No cell types show significant (<0.1) pvalues here.
but remember to think carefully about which subset to use as the denominator.
Dirichlet regression#
The Dirichlet distribution models the probability of a multinomial random variable that sums to 1.
It provides an alternative to log-ratio regression for the modeling of compositional data.
meta <- filter(metadata, tech != 'fluidigmc1') # remove outlier
z <- ncells_mtx[meta$orig.ident,]
z <- z/rowSums(z)
all(rownames(z) == meta$orig.ident) # make sure its in the same order
dr <- DR_data(z)
summary(rowSums(dr))
Warning message in DR_data(z):
"some entries are 0 or 1 => transformation forced"
Min. 1st Qu. Median Mean 3rd Qu.

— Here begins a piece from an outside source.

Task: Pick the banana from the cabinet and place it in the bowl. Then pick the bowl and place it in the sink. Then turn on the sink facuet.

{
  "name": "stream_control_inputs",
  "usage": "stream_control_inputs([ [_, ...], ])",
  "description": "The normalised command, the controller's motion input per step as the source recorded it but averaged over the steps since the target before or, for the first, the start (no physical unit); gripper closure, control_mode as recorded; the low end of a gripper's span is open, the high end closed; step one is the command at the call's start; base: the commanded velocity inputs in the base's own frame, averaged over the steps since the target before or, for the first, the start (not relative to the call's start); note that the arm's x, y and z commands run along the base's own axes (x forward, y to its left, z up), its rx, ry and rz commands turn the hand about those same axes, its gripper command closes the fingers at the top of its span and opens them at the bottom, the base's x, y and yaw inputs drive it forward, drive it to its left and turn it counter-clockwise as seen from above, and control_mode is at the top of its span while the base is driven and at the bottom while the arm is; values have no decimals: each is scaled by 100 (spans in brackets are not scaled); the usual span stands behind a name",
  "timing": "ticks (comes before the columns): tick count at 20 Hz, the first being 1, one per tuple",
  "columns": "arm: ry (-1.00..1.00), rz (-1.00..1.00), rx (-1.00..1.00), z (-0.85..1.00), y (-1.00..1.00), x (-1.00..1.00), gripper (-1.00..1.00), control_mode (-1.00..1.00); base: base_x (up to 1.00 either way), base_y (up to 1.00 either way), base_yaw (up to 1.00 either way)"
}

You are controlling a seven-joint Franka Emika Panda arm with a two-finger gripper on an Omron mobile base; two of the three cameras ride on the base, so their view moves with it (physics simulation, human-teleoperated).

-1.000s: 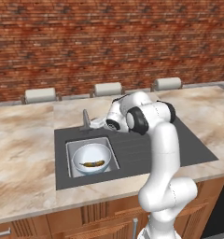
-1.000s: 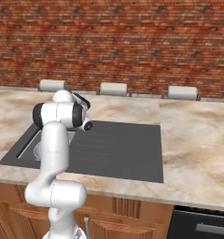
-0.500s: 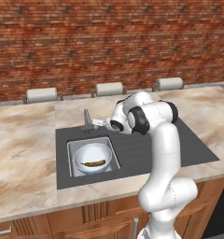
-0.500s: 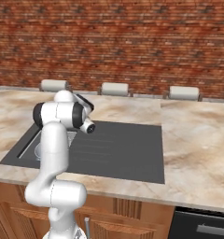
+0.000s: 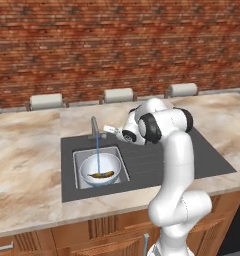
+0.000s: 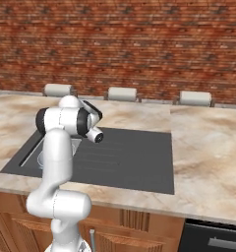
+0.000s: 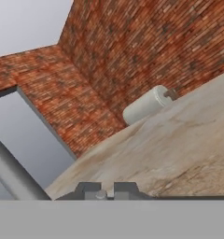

Max.
1 1 1 1 1 1
Note that the Dirichlet distribution can’t model zeroes or ones, so a transformation was applied in these cases.
reg <- DirichReg(dr ~ tech - 1, meta)
reg
Call:
DirichReg(formula = dr ~ tech - 1, data = meta)
using the common parametrization
Log-likelihood: 771.9 on 32 df (105 BFGS + 1 NR Iterations)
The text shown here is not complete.